İlk göze çarpan gerçeklerden biri, boğmaca vakalarındaki artıştır. 2024'te 223 vaka kaydedilirken, bu sayı 2025'te 1.283'e yükseldi. Bu artış, DPT aşılama kapsamındaki ve çocukluk çağı takviye aşı programlarındaki eksiklikleri yansıtıyor. On yıllardır kontrol altında olan boğmaca, bir tehdit olarak yeniden ortaya çıkıyor. Benzer bir durum, 2024'te toplam 34.749 vakaya ulaşan suçiçeği için de geçerli, ancak 2025'in aynı döneminde vaka sayısı 42.842'ye ulaşmıştı.
Bunlara, 2025'in 32. haftasında bildirilen 8.977 doğrulanmış vaka ve 14 ölümle birlikte kızamık vakalarındaki artış da ekleniyor; bunların hepsi aşılanmamış bireylerde. Dünyanın büyük bir bölümünde ortadan kaldırılan bu hastalığın yeniden ortaya çıkması, Meksika'daki aşılama sisteminin istikrarsızlığına dair bir uyarı işareti ve bu alandaki aksaklıkların anında can kaybına yol açtığını gösteriyor.
İnsan papilloma virüsü (HPV) özel bir örnektir. Resmi verilere göre, 2025 yılında toplam 14.370 vaka görülürken, geçen yılın aynı haftasında bildirilen vaka sayısı 12.015'ti. Bu bağlamda, cinsiyet ayrımcılığı açıkça görülmektedir: HPV enfeksiyonu her iki cinsiyeti de etkilese de, en ciddi sonuçları kadınları etkilemektedir. HPV aşısına evrensel erişimin olmaması, Meksika hükümetinin ciddi bir ihmalini yansıtmaktadır. Evrensel kapsamın geciktiği her yıl, önlenebilir ölüm olasılığının arttığı bir yıldır.
Aşı eksikliğinin yalnızca tıbbi değil, aynı zamanda sosyal sonuçları da vardır. Aile üyelerinden biri önlenebilir bir hastalığa yakalandığında, aileler feci masraflarla karşı karşıya kalır ve bu da ekonomik eşitsizlikleri derinleştirir.
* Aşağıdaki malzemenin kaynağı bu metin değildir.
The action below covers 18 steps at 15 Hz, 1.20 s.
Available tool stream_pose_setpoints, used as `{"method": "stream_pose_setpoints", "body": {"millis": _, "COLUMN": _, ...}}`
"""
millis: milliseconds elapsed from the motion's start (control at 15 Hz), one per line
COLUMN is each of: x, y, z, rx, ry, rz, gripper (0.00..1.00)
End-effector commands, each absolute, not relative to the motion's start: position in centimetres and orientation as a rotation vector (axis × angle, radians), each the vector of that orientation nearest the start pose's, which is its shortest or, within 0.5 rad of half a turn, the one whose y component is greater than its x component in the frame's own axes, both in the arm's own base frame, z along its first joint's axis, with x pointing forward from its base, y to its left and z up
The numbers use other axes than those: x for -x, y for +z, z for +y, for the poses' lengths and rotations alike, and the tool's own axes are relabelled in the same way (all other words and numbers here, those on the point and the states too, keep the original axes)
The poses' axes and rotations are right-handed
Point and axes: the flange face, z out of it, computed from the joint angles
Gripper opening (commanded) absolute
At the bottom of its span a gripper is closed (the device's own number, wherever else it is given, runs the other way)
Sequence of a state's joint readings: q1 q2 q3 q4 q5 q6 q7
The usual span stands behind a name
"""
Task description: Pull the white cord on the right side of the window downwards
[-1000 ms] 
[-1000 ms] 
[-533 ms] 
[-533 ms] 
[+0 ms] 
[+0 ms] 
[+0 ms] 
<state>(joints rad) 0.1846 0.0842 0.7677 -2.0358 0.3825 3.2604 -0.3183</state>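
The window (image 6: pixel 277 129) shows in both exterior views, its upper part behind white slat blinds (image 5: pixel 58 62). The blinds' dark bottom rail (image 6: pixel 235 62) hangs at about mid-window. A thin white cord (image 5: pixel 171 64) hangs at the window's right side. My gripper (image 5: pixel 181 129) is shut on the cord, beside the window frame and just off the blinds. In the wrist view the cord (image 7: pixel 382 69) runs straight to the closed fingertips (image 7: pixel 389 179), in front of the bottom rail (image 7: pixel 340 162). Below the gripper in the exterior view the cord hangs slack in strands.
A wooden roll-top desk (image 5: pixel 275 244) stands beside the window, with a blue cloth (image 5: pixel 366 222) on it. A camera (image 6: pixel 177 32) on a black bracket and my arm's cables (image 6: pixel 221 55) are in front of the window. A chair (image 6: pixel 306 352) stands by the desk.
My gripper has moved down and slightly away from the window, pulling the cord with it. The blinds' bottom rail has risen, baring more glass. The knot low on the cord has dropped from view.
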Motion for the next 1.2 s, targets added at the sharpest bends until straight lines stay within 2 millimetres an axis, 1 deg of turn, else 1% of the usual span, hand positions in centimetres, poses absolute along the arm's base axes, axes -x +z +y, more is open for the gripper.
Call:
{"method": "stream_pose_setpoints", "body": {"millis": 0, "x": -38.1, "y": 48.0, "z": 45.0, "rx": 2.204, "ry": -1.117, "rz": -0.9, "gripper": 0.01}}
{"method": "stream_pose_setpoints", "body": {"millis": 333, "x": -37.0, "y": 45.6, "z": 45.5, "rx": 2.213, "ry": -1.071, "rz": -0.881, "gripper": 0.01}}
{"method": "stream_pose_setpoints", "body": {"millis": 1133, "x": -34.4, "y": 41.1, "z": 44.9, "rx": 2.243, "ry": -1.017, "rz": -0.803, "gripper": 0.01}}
Dahası, aşıya evrensel ve etkili erişimi engellemek, Meksika Anayasası'nda ve imzaladığı uluslararası anlaşmalarda tanınan en yüksek sağlık standardı ilkesini ihlal eder.
On yıllardır kontrol altına alınan hastalıkların yeniden ortaya çıkması büyük bir aksaklık teşkil ediyor; çünkü her vakanın arkasında ateş, hastane yatışları, okul devamsızlıkları ve bazı durumlarda kalıcı etkiler, hatta ölüm gibi sorunlar yaşayan çocuklar yer alıyor. Aşılama bireysel bir tercih değil, devletin garanti altına alması gereken kolektif bir sorumluluk ve zorunluluktur.
Açıklanan senaryo, Meksika'nın sağlık sistemini daha hızlı bir şekilde yeniden inşa etmesi gerektiğini gösteriyor. Her şeyden önce, OECD ülkelerinin ortalama personel sayısına sahip daha fazla hastaneye, ancak hepsinden önemlisi, sosyal belirleyicileri ve sağlık sorunlarını ele almak için daha olumlu bir politika koordinasyonuna ihtiyaç var.
Bu gerçekleşirken, münferit kısmi tedarik kampanyaları yeterli değildir; bunun yerine, evrensel kapsamı garanti altına almak için kapsamlı bir stratejiye; ergenler ve genç yetişkinler için devam eden takviye programlarına; ve gerçek kapsam rakamlarının ve aşıların ülke genelindeki dağıtımının şeffaflığı ve vatandaşlar tarafından izlenmesi için mekanizmalara ihtiyaç vardır.
Sonuç olarak, Meksika bu kritik kalkınma alanında aksaklıkların birikmesine izin veremez. Kız ve erkek çocuklarının sağlığını güvence altına almak, ulusal aşılama programındaki tüm aşılara erişimi sağlamakla başlar. Devletin bu alandaki ihmali, yalnızca bireysel sağlığı değil, aynı zamanda mevcut ve gelecek nesillerin sağlığını da riske atmaktadır. Zorluk açıktır: Aşılama sisteminin etkinliğini yeniden sağlamak ve hiçbir mazeret olmaksızın insan sağlığı hakkını yerine getirmek.